Final Project
Background Case
Steam is the world’s most popular PC Gaming hub, with over 6,000 games and a community of millions of gamers. With a massive collection that includes everything from AAA blockbusters to small indie titles, great discovery tools are a highly valuable asset for Steam.
As a steam user, I have noticed that steam has built up their recommendation system. It appears in the home page with the tab called “For You”.
This dataset is a list of user behaviors, with columns: user-id, game-title, behavior-name, value. The behaviors included are ‘purchase’ and ‘play’. The value indicates the degree to which the behavior was performed - in the case of ‘purchase’ the value is always 1, and in the case of ‘play’ the value represents the number of hours the user has played the game.
I will try to use SVD approach in this case.
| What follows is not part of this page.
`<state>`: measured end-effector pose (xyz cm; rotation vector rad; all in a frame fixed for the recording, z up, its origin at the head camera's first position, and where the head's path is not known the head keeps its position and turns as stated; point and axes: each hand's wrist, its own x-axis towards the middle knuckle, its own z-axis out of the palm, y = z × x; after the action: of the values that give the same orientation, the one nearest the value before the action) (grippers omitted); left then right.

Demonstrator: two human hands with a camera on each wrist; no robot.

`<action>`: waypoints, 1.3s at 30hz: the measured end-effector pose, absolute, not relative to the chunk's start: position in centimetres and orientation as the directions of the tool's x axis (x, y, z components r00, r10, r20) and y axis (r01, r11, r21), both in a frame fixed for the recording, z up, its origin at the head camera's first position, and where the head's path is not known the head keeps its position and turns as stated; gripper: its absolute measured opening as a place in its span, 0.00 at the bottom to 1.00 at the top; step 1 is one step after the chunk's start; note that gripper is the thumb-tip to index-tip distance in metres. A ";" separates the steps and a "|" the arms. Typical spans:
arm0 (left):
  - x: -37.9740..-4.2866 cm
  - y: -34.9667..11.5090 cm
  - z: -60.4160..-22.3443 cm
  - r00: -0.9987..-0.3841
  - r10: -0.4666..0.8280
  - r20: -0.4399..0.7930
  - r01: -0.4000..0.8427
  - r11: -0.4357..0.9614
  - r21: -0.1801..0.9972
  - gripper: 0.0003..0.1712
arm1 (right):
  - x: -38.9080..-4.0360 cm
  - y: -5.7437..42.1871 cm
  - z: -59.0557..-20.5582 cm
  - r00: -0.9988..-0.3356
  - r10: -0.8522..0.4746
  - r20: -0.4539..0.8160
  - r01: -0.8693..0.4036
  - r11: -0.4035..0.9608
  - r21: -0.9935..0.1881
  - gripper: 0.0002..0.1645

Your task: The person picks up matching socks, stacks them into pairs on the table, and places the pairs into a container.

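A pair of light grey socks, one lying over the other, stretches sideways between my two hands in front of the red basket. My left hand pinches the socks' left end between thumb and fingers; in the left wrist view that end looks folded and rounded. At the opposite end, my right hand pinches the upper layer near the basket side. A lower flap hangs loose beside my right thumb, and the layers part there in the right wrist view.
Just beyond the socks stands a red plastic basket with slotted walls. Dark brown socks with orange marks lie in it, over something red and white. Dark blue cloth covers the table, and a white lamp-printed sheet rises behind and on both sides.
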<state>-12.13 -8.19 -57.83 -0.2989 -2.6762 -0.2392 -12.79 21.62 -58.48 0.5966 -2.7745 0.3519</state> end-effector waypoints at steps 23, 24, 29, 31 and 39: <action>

Had some recommender system related issues with NA values.
Load required Libraries
Download Data File
##
0%| | 0.00/1.46M [00:00<?, ?B/s]
68%|██████▊ | 1.00M/1.46M [00:00<00:00, 6.57MB/s]
100%|██████████| 1.46M/1.46M [00:00<00:00, 7.13MB/s]
## Downloading steam-video-games.zip to /localdisk/Data-612/Final
##
## Archive: steam-video-games.zip
## inflating: steam-200k.csv
Analyse Data
The dataset doesn’t contain the ratings of each game, we can define the users’ preferences on the games by how many hours they have spent in the game.
## V1 V2 V3 V4 V5
## 1 151603712 The Elder Scrolls V Skyrim purchase 1.0 0
## 2 151603712 The Elder Scrolls V Skyrim play 273.0 0
## 3 151603712 Fallout 4 purchase 1.0 0
## 4 151603712 Fallout 4 play 87.0 0
## 5 151603712 Spore purchase 1.0 0
## 6 151603712 Spore play 14.9 0
## user game purchase_play hrs NA
## 1 151603712 The Elder Scrolls V Skyrim purchase 1.0 0
## 2 151603712 The Elder Scrolls V Skyrim play 273.0 0
## 3 151603712 Fallout 4 purchase 1.0 0
## 4 151603712 Fallout 4 play 87.0 0
## 5 151603712 Spore purchase 1.0 0
## 6 151603712 Spore play 14.9 0
Are we missing values?
## user game purchase_play hrs <NA>
## 0 0 0 0 0
I am splitting out the purchase/play column into two columns purchase and play.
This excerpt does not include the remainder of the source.